IBTimes.ID – Pengadilan Tinggi Jepang menegaskan bahwa larangan pernikahan sesama jenis sudah sesuai dengan konstitusi, Jumat (28/11/2025). Pengadilan Tinggi Tokyo menyimpulkan bahwa ketentuan hukum perdata yang berlaku saat ini yang tidak mengizinkan pernikahan sesama jenis masih wajar dalam situasi saat ini.
Hal ini bertentangan dengan lima putusan pengadilan tinggi sebelumnya di Sapporo, Tokyo, Nagoya, Osaka, dan Fukuoka yang menyatakan bahwa tidak adanya pengakuan hukum atas pernikahan sesama jenis melanggar Konstitusi.
Dengan hal tersebut, Jepang menjadi satu-satunya negara G7 yang tidak melegalkan pernikahan sesama jenis. Namun hal tersebut tampak tidak asing di Asia. Karena di benua tersebut, hanya Taiwan, Thailand, dan Nepal yang melakukan legalisasi pernikahan sesama jenis.
Dalam putusan tersebut, Hakim Ketua Ayumi Higashi mengatakan bahwa sistem perkawinan saat ini bermanfaat dalam mempersiapkan lingkungan untuk membesarkan anak. Ia juga menyebut bahwa wajar untuk menafsirkan “suami dan istri” dalam Konstitusi sebagai laki-laki dan perempuan.
Putusan tersebut juga menyatakan bahwa kebebasan menikah yang dijamin dalam Pasal 24 Konstitusi tidak berlaku untuk pasangan sesama jenis. Pengadilan mencatat bahwa seseorang dapat menikah jika mereka mengubah jenis kelamin resmi mereka.
Karena para penggugat yang berkumpul di luar gedung pengadilan berencana untuk mengajukan banding, Mahkamah Agung diperkirakan akan mengeluarkan keputusan terpadu paling cepat tahun depan.
Sebagaimana dilansir dari Japan Today, delapan penggugat masing-masing menuntut ganti rugi sebesar 1 juta yen ($6.400). Mereka beralasan ketentuan hukum perdata yang tidak mengizinkan pernikahan sesama jenis melanggar hak atas kesetaraan yang dijamin oleh Konstitusi dan jaminan kebebasan menikah.

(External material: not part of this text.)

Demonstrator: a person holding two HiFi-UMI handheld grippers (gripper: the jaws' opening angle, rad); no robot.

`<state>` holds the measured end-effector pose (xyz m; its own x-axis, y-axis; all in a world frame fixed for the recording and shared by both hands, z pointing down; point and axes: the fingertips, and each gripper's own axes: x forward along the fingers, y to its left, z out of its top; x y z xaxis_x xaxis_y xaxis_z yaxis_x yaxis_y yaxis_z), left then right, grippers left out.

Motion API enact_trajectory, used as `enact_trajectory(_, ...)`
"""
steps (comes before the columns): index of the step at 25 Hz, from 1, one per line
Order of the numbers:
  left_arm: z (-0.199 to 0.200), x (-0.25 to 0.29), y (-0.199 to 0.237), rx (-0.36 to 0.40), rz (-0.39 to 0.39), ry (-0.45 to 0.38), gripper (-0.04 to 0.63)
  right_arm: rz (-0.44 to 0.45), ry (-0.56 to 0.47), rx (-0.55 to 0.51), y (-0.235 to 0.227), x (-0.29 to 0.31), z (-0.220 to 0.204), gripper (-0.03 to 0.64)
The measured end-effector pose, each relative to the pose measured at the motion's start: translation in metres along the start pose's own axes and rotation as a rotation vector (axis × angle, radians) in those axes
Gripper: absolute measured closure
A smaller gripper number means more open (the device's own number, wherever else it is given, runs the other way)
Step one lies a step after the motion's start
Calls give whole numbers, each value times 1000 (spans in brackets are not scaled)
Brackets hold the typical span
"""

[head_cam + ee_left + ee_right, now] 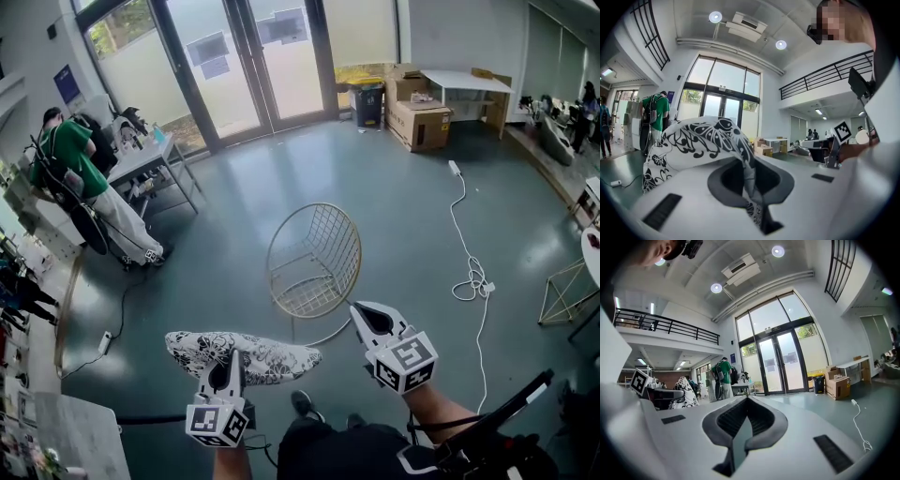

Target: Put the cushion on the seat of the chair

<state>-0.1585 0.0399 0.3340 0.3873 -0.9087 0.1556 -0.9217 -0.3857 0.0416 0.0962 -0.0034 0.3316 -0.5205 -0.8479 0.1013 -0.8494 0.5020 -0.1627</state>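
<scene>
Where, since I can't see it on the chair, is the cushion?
Head view, lower left: the cushion hangs pinched in the left gripper, in front of the person, just short of the wire chair.

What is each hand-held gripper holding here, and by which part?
The left hand-held gripper pinches the patterned cushion by its near edge; the right hand-held gripper is shut and empty.
</scene>
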Motion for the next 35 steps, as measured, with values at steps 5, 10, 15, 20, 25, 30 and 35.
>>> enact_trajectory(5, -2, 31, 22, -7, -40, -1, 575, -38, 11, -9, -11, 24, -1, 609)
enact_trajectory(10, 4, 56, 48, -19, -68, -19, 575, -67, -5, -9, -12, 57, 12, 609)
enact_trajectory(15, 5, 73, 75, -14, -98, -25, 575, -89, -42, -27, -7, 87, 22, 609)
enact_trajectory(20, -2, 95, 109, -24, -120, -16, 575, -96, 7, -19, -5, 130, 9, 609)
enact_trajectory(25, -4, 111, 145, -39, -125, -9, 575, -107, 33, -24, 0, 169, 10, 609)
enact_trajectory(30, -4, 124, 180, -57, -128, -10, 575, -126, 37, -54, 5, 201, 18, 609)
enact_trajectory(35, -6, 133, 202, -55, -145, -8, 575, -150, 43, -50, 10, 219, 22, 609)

Pemerintah membantah bahwa ketentuan tersebut inkonstitusional, dengan alasan bahwa Konstitusi mendefinisikan pernikahan sebagai hubungan antara seorang pria dan seorang wanita. Shinya Yamagata, 58 tahun, salah satu penggugat, mengatakan putusan itu “seperti mimpi buruk.”

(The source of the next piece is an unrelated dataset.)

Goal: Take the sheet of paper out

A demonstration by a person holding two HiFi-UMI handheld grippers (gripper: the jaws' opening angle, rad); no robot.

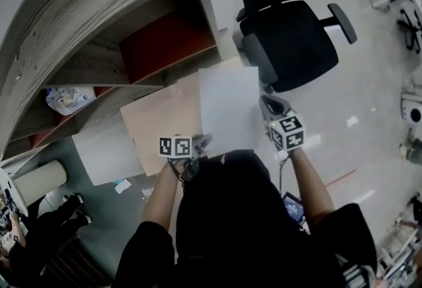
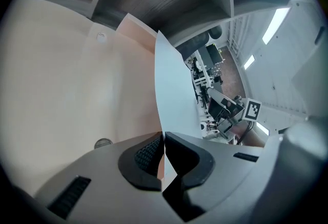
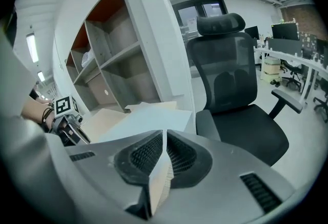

Kementerian Kehakiman mengatakan bahwa laporan pengadilan telah diterima dan akan “terus memantau perkembangan gugatan tersebut.”

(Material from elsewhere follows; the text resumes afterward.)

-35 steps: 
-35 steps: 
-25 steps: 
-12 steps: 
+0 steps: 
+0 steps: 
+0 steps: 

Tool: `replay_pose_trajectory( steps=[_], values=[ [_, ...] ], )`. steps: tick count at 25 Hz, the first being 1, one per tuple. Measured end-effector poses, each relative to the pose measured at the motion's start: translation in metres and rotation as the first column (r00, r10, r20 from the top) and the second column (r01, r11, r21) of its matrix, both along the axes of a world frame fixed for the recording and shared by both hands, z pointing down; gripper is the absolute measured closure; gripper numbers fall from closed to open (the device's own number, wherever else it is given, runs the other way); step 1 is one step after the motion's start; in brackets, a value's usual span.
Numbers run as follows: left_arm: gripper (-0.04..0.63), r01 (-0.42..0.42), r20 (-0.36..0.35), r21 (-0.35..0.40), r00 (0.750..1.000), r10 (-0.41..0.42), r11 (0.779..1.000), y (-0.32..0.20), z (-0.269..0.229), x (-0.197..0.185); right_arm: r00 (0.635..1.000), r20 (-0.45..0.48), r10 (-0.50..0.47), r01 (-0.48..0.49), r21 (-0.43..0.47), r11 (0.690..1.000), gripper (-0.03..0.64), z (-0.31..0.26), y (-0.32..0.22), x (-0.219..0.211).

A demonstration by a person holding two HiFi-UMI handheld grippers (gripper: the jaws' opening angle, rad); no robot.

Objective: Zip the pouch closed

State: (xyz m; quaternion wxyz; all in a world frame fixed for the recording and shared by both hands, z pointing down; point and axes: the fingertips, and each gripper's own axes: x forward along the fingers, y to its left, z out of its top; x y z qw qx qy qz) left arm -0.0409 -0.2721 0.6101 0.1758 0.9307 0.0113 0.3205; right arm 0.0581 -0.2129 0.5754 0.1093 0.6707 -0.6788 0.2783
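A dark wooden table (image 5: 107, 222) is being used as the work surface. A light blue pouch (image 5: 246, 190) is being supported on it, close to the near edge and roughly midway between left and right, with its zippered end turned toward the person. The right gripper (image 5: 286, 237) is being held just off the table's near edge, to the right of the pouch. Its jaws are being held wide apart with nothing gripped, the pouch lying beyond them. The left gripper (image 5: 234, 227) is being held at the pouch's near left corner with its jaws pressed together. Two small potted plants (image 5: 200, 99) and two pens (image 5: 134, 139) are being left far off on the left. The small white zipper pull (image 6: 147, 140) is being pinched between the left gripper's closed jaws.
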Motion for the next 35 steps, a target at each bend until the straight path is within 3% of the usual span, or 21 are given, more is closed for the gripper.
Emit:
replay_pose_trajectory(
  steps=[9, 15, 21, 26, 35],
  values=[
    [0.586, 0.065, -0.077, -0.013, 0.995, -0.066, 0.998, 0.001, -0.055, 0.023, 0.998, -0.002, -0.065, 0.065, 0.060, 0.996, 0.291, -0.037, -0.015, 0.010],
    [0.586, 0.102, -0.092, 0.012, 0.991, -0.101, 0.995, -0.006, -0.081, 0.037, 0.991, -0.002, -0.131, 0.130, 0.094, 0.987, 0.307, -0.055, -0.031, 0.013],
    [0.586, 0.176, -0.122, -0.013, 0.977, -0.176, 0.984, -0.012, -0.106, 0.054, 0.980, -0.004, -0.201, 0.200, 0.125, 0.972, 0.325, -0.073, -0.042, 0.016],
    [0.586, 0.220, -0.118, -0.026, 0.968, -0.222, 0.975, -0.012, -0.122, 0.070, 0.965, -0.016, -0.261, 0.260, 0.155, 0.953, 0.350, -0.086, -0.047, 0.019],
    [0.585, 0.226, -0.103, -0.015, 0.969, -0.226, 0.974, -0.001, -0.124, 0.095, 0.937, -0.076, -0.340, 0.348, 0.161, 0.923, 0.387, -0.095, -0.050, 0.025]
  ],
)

Sementara itu, salah satu penggugat, Shino Kawachi menyebut bahwa putusan pengadilan tersebut sulit dipahami.
“Apa itu keadilan? Kapan pengadilan benar-benar melihat persoalan kami? Apakah mereka mempertimbangkan nasib generasi mendatang?” ujarnya tak lama setelah pembacaan putusan.
Pasal 24 Undang-Undang Dasar yang menjamin kebebasan perkawinan, menyatakan, “Perkawinan hanya dapat dilakukan atas dasar suka sama suka antara laki-laki dan perempuan.”